Abstract

Tissue mast cells play a central role in immediate hypersensitivity reactions. The clinical manifestations of these reactions appear to be dependent, in large part, on the anatomic location of the stimulated mast cells and the type of mediators released. In vivo and in vitro studies indicate that the tissues in which mast cells reside may greatly influence their biochemical composition, expression of surface receptors, and response to potential stimuli. Although all human mast cells in different organs store similar concentrations of histamine, heparin, and tryptase, cutaneous mast cells appear to be the predominant source of mast cell-derived chymase. Furthermore, at the time of stimulation, human skin mast cells predominantly form PGD2, whereas lung and intestinal mast cells generate LTB4, LTC4, and PGD2. Functional studies indicate that human cutaneous mast cells differ from human lung, heart, and intestinal mast cells. Skin mast cells are responsive to a variety of immunologic and nonimmunologic stimuli in vitro, whereas human pulmonary, cardiac, and intestinal mast cells are relatively refractory to many of these stimulatory signals. Taken together, these observations indicate that mast cells may assume different, and possibly specialized, functions within a specific tissue.
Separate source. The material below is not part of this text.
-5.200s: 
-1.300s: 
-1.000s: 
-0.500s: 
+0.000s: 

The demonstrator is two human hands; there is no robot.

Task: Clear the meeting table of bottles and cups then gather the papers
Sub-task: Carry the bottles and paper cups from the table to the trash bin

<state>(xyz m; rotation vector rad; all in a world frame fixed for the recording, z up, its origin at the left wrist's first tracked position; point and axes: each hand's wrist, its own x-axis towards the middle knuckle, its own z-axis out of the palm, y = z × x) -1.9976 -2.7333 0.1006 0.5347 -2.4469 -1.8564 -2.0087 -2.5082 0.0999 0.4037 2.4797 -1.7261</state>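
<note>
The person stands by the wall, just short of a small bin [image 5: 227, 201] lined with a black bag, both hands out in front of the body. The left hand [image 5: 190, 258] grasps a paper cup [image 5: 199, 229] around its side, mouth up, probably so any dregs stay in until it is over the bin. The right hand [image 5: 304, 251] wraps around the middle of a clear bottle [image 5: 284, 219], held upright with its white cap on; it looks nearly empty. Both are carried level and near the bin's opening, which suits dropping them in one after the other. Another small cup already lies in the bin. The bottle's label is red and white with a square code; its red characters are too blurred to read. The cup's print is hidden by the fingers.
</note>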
Such site-to-site variation potentially could have important clinical significance, to the extent that information gained from mast cells in one organ may not be applicable to a mast cell population in a different tissue. Furthermore, these differences among human mast cells may not be confined to their biochemical composition and responses to various stimuli, but also may extend to the effectiveness of different anti-allergic preparations. Therefore, these observations underscore the importance of continued detailed investigation of human mast cells from different anatomic sites.